Sarı, yeşil, kırmızı yazmalarla Barış Annelerin ön saflarda yerini aldığı eylemde, “Sakinelerden Arîn Mirkanlara sözünüz sözümüzdür, yolunuz yolumuzdur. Sara, Rojbin, Ronahi yolunda özgürleşmeye”, “Sakinelerden Arîn Mirkanlara sınır tanımayan Kader Ortakayalara sözünüz sözümüz, yolunuz yolumuz olsun” pankartlarının yanı sıra üç Kürt devrimci kadın ile Kürt Halk Önderi Abdullah Öcalan’ın fotoğrafları yanı sıra KCK, YPG, YPJ bayrakları taşındı.

Kadınlar ellerindeki meşalelerle hep bir ağızdan, “Sara, Robin, Rohani jin jiyan azadî”, “Kahrolsun 9 Ocak komplosu”, “Bijî yekitiya jinan”, “Bijî berxwedana YPJ”, “Bê serok jiyan nabe” sloganlarıyla katliamı lanetledi.

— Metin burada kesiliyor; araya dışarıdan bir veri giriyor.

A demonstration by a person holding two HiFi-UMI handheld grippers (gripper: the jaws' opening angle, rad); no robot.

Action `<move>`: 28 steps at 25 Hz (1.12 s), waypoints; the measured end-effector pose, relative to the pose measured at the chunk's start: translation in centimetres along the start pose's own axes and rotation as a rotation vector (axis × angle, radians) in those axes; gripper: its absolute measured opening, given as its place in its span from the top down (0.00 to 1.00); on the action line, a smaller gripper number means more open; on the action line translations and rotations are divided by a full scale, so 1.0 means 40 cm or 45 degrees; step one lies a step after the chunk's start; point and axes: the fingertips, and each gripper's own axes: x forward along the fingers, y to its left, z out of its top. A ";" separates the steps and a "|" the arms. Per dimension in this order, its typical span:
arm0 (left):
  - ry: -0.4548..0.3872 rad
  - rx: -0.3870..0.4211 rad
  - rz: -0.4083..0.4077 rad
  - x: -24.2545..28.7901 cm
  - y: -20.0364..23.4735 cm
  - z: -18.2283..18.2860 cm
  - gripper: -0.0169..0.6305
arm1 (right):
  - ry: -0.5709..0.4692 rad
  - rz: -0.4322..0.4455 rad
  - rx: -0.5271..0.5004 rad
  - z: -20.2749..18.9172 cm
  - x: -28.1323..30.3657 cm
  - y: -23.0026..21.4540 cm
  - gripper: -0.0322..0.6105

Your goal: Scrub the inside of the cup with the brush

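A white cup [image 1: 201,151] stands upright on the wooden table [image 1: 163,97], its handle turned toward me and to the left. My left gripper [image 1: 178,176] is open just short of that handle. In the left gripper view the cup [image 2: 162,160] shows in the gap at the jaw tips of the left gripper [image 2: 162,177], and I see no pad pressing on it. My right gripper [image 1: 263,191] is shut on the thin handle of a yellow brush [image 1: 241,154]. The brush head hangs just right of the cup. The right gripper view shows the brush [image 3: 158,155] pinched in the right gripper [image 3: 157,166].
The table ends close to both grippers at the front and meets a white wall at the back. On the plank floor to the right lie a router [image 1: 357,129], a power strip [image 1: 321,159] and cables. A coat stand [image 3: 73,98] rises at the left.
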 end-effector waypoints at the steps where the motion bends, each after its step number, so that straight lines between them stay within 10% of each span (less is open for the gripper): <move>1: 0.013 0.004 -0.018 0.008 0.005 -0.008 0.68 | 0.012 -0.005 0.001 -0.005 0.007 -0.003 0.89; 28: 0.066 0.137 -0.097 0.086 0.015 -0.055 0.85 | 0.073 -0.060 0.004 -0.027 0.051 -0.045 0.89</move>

TOMA, çevik kuvvet ile sivil polisin ablukası altında yapılan açıklama Türkçesi Sevim Er, Kürtçesi Runav Hatun tarafından okundu.

‘SÖZÜNÜZ SÖZÜMÜZ, YOLUNUZ YOLUMUZDUR’

Er ile Hatun, hayatlarını özgürlük mücadelesine adamış Sakine Cansız, Fidan Doğan, Leyla Şaylemez’in uluslararası güçler tarafından katledilişinin üzerinden tam iki yıl geçtiğini, ancak faillerin açığa çıkarılması konusunda hiçbir ilerleme kaydedilmediğini hatırlatarak sözlerine başladı.

Paris katliamının AKP, MİT, devlet ve uluslararası güçler tarafından gerçekleştirildiğini vurgulayan Er ile Hatun, Sakine Cansız’ın hedef alınmasının tesadüf olmadığını, Kürt özgürlük mücadelesinin kurucu üyesi yanı sıra Alevi ve kadın olduğu için hedef seçildiğini belirti. Bu katliamın tam da çözüm sürecinde denk gelmesinin de tesadüf olmadığını vurgulayan Er ile Hatun, Kürt Halk Önderi Abdullah Öcalan’ın başlattığı Demokratik kurtuluş ve özgür yaşamı inşa sürecinin hedeflendiğini altını çizdiler.

Er ile Hatun, Sara, Rojbin ve Ronahi’yi hedef alan, aynı katliamcı güçlerin, bugün Şengal, Kobanê, Kerkük’e saldırıp, kadınları köle pazarlarda satan DAİŞ çeteleri olarak ortaya çıktığını kaydetti. Üç devrimci kadının karakterine değinen Er ile Hatun, “Sakine yoldaş Dersim katliamında onurunu kurtarmak için kendini uçurumdan atan Kürt kadınlarının sesidir. Sakine yoldaş bir çizgidir, bir ölçüdür. Yiğit, onurlu, özgür ve mücadeleci kadını kendi şahsına en yüksek düzeyde temsil etmiştir. Fidan Doğan özgür kadının ve özgür yaşamın inşasında aktif rol almış. Avrupa sahasında diplomatik faaliyetler yürütmüş, mücadelemizi en iyi şekilde tanıtma görevini üstlenmiştir. Leyla Şaylemez direnişçi Kürt kadın mücadele geleneğinin genç takipçisiydi. Tarihin, toplumun en dinamik damarı olan ciwandı” dedi.

Paris’te Charlie Hebdo’ya yönelik katliamının da lanetleyen Er ile Hatun, “Sakinelerden Arîn Mirkanlara, Kader Ortakayalara, yolunuz yolumuzdur. Sözümüz sözümüzdür” dedi.